▶ WHAT IS NEEDED:
Retype the entire listing, keeping every word as it is.

# # # # # # #

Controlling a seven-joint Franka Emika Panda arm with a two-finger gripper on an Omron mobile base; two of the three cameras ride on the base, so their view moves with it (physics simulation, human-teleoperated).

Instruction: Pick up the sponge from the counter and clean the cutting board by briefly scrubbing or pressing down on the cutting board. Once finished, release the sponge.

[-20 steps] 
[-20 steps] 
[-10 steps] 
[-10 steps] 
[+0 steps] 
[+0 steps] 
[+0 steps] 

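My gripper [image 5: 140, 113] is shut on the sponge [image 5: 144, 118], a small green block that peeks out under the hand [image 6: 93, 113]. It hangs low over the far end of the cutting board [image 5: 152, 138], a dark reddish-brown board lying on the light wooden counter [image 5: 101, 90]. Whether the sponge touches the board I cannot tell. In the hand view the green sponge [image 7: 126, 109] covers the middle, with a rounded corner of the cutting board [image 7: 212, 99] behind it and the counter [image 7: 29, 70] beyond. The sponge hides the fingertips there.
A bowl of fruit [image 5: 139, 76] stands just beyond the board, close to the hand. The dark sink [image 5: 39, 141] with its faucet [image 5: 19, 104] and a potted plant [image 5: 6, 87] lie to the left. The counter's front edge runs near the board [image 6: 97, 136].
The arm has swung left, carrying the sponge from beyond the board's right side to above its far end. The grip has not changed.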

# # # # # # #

▶ RESPONSE TO THE TASK:
Controlling a seven-joint Franka Emika Panda arm with a two-finger gripper on an Omron mobile base; two of the three cameras ride on the base, so their view moves with it (physics simulation, human-teleoperated).

Instruction: Pick up the sponge from the counter and clean the cutting board by briefly scrubbing or pressing down on the cutting board. Once finished, release the sponge.

[-20 steps] 
[-20 steps] 
[-10 steps] 
[-10 steps] 
[+0 steps] 
[+0 steps] 
[+0 steps] 

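My gripper [image 5: 140, 113] is shut on the sponge [image 5: 144, 118], a small green block that peeks out under the hand [image 6: 93, 113]. It hangs low over the far end of the cutting board [image 5: 152, 138], a dark reddish-brown board lying on the light wooden counter [image 5: 101, 90]. Whether the sponge touches the board I cannot tell. In the hand view the green sponge [image 7: 126, 109] covers the middle, with a rounded corner of the cutting board [image 7: 212, 99] behind it and the counter [image 7: 29, 70] beyond. The sponge hides the fingertips there.
A bowl of fruit [image 5: 139, 76] stands just beyond the board, close to the hand. The dark sink [image 5: 39, 141] with its faucet [image 5: 19, 104] and a potted plant [image 5: 6, 87] lie to the left. The counter's front edge runs near the board [image 6: 97, 136].
The arm has swung left, carrying the sponge from beyond the board's right side to above its far end. The grip has not changed.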

This concludes the response.